=== Records from a data collection ===

---------------

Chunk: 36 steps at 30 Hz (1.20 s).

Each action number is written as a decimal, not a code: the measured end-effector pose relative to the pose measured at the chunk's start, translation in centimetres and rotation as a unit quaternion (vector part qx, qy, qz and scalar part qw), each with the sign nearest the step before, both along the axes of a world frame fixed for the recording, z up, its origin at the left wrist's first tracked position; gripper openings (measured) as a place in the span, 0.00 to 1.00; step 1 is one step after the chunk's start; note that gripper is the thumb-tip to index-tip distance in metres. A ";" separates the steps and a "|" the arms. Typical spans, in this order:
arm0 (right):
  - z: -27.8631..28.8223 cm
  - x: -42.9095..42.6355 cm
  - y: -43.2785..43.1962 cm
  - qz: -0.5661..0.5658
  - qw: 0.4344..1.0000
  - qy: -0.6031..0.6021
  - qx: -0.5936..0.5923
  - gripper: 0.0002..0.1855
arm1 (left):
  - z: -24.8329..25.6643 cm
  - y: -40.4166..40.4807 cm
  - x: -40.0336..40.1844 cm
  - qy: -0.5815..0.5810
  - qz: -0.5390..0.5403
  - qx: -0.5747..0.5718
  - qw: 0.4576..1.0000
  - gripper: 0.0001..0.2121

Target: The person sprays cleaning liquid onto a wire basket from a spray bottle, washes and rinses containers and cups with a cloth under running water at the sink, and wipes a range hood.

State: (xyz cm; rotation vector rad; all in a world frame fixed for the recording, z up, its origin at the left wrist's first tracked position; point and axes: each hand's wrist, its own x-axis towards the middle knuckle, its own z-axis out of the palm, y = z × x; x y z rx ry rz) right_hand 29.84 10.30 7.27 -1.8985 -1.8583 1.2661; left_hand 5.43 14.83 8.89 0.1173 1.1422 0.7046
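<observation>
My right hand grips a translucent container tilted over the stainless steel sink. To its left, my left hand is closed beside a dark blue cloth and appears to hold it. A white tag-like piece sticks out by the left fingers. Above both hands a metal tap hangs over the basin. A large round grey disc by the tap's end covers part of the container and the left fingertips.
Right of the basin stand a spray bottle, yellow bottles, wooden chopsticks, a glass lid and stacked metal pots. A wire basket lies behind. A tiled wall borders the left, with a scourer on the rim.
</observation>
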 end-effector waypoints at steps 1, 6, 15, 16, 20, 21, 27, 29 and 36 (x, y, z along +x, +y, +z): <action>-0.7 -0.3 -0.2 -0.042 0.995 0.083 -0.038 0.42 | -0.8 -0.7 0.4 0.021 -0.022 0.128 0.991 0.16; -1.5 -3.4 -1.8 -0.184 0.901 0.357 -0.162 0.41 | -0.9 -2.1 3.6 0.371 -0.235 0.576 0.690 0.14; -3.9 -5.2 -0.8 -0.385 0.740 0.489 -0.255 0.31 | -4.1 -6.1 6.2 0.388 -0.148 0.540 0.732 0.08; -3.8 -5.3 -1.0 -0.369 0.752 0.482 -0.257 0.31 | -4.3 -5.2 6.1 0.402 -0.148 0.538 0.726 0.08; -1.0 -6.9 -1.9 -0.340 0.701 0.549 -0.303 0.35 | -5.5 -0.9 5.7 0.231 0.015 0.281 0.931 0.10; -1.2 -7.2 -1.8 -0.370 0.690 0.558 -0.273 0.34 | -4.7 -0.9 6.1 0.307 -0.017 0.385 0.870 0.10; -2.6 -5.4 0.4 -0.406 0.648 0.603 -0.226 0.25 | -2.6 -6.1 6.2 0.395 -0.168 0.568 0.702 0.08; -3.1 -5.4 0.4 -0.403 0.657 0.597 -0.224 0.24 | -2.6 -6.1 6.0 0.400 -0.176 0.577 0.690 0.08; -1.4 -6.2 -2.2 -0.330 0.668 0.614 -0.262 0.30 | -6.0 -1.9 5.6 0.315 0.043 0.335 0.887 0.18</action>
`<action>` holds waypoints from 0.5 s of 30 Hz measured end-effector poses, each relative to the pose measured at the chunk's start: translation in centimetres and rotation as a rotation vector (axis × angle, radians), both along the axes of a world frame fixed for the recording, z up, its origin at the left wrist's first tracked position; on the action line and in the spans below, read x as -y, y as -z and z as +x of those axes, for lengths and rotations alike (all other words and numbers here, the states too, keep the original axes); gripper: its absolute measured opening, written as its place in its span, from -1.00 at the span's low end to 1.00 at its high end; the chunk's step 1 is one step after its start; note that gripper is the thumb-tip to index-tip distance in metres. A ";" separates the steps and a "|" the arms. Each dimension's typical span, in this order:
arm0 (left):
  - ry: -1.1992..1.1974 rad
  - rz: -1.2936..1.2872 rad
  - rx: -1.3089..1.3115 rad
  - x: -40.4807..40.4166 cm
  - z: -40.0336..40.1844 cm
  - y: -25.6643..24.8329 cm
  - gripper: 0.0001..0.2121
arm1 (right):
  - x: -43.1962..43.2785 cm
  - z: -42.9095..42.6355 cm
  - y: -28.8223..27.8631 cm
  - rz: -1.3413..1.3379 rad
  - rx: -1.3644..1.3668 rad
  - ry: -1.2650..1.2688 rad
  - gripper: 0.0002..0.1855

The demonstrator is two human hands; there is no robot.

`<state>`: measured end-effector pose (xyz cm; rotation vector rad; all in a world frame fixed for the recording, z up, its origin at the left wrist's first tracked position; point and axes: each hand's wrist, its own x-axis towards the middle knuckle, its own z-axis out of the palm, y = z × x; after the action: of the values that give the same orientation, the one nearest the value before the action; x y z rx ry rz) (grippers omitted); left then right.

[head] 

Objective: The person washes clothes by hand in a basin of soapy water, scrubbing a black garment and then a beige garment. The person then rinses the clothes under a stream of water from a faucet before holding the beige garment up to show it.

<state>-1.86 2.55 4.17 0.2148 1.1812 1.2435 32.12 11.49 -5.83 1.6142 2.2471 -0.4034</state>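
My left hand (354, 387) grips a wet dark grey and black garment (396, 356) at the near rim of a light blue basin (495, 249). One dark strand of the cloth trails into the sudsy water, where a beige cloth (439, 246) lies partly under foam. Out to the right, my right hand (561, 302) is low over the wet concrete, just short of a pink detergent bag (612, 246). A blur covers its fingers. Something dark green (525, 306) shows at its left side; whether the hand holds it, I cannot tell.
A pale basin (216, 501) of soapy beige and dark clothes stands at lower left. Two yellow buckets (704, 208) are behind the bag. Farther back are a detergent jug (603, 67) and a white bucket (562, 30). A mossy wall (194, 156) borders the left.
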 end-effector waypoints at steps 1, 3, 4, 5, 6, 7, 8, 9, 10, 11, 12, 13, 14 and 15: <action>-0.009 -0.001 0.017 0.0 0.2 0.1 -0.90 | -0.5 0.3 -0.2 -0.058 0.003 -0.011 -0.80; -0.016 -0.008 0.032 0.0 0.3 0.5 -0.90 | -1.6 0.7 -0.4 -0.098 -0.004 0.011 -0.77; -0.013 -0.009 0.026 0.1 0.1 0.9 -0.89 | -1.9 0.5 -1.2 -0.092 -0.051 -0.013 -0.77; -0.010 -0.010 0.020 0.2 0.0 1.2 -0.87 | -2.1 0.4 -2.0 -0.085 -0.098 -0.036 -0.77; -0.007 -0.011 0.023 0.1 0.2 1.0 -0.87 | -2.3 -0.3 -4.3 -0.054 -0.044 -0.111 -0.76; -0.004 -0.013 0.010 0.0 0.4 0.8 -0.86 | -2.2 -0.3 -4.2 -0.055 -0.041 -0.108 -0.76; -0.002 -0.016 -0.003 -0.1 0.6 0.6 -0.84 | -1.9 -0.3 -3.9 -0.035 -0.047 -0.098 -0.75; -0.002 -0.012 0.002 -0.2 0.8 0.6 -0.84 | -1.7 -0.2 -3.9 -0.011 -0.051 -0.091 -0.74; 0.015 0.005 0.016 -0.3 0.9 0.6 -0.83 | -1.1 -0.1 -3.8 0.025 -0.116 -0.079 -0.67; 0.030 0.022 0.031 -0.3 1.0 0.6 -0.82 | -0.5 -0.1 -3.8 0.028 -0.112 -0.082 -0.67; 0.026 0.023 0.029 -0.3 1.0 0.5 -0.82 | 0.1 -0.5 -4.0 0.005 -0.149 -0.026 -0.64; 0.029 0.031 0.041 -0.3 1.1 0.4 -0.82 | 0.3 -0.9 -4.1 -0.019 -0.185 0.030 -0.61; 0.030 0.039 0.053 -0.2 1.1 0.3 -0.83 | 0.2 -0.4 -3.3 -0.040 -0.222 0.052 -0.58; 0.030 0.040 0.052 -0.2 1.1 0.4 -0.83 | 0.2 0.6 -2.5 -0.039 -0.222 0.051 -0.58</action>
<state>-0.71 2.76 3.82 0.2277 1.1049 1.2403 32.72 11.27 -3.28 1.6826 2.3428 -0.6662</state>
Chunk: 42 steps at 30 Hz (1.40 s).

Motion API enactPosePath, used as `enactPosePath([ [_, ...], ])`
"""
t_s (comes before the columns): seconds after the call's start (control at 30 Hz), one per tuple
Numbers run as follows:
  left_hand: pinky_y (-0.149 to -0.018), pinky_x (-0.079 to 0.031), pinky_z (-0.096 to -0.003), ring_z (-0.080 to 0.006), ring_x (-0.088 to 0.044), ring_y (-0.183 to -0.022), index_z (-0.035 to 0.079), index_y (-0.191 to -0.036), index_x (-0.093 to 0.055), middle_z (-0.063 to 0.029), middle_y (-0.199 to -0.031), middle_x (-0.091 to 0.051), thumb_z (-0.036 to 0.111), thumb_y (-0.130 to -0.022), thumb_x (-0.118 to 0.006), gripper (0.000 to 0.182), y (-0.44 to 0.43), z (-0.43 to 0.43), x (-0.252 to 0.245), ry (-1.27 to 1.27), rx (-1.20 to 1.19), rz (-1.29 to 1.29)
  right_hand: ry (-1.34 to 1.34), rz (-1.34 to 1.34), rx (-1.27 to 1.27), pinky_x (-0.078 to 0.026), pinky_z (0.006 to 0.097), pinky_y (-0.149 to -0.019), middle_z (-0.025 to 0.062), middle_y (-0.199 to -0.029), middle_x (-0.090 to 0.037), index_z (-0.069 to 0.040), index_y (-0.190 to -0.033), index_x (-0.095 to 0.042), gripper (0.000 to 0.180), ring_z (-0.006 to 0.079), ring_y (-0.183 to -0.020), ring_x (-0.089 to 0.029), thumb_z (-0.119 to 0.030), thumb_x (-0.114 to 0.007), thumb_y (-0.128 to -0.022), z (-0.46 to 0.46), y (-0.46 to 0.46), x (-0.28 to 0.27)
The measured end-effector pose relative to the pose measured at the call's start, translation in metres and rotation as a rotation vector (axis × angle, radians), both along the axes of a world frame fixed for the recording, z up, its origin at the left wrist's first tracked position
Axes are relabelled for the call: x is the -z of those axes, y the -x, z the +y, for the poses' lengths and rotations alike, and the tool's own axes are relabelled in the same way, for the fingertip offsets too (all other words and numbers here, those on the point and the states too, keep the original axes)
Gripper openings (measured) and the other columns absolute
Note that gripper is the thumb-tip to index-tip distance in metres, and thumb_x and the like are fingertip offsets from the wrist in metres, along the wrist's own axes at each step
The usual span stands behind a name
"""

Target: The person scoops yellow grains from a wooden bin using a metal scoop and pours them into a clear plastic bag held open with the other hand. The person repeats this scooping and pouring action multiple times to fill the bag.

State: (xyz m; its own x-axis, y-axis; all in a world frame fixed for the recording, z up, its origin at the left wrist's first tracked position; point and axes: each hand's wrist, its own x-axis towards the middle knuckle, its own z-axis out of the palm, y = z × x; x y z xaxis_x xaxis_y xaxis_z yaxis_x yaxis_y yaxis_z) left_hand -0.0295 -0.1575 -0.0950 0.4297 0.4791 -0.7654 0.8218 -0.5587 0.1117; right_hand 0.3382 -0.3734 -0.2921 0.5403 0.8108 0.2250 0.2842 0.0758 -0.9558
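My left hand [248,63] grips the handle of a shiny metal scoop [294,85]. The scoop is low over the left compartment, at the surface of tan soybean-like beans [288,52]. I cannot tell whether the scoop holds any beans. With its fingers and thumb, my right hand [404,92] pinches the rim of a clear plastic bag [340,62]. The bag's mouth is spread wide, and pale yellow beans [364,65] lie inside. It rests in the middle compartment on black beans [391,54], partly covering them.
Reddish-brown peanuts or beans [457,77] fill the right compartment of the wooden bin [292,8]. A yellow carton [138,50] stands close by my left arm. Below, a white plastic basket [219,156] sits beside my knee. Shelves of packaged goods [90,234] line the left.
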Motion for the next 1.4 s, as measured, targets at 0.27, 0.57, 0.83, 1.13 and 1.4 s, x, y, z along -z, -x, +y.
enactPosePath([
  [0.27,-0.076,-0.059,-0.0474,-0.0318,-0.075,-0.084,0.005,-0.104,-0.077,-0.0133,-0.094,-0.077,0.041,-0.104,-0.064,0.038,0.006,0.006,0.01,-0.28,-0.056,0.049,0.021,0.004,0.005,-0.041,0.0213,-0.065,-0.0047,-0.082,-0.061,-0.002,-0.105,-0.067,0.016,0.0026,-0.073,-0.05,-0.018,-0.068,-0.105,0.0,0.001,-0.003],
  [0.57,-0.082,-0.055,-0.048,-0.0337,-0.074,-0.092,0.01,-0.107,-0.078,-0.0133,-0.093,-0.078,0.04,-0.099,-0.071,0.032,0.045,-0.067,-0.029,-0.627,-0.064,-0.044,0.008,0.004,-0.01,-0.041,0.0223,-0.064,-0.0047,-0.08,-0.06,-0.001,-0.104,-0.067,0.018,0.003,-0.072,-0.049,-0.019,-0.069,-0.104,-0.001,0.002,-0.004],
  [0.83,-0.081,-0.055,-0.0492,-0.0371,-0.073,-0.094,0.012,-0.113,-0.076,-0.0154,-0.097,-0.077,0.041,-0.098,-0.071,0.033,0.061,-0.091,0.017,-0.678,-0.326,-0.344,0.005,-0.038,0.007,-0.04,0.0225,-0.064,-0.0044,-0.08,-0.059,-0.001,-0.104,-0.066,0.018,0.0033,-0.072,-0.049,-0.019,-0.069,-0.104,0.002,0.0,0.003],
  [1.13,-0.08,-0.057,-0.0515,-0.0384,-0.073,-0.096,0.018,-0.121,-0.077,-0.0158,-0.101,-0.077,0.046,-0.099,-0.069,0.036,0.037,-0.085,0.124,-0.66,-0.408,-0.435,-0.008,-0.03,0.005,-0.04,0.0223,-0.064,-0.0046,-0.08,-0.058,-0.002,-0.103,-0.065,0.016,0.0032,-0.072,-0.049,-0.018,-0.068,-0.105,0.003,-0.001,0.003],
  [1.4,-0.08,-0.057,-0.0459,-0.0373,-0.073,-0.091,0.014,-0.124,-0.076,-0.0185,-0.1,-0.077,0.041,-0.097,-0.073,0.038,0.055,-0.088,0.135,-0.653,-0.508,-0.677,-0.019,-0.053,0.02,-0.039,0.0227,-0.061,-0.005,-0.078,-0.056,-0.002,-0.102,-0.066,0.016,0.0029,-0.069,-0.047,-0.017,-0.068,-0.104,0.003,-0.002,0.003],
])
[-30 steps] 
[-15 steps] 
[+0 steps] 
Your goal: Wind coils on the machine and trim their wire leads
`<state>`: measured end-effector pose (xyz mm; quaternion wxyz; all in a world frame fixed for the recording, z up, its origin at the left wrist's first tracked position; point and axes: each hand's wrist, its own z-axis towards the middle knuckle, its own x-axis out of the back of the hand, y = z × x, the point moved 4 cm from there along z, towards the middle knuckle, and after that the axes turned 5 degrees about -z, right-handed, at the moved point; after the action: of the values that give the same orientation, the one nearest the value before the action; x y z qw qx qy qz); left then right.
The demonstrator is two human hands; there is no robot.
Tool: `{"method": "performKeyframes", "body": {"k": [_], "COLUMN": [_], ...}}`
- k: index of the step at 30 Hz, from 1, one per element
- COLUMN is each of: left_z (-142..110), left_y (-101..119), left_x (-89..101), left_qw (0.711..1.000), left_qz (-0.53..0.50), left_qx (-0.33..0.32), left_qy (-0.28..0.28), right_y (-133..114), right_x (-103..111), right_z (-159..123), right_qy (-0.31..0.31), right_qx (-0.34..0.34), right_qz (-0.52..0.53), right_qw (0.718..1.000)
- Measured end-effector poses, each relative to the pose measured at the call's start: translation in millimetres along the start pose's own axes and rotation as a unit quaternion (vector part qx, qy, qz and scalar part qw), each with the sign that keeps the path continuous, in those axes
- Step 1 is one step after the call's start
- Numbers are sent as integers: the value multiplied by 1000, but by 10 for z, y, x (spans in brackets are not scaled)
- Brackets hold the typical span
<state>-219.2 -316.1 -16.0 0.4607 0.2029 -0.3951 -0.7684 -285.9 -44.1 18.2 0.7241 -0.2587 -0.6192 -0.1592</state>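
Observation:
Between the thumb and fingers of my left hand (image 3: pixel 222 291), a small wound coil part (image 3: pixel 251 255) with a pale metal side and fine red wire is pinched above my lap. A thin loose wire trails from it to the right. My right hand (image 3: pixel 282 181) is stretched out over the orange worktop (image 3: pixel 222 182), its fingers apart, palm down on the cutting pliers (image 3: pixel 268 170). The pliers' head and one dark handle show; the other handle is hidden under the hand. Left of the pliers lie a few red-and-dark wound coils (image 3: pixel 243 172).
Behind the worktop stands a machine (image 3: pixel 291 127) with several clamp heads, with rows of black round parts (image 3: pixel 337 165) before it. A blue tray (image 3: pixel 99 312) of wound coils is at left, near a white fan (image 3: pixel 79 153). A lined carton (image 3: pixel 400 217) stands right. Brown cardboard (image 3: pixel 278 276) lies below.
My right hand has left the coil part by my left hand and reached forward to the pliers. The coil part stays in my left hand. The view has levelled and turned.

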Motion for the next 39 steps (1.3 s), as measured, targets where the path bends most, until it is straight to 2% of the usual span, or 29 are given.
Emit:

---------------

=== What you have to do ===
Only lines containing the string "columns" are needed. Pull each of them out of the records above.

=== Task solution ===
t_s (comes before the columns): seconds after the call's start (control at 30 Hz), one per tuple
Gripper openings (measured) and the other columns absolute

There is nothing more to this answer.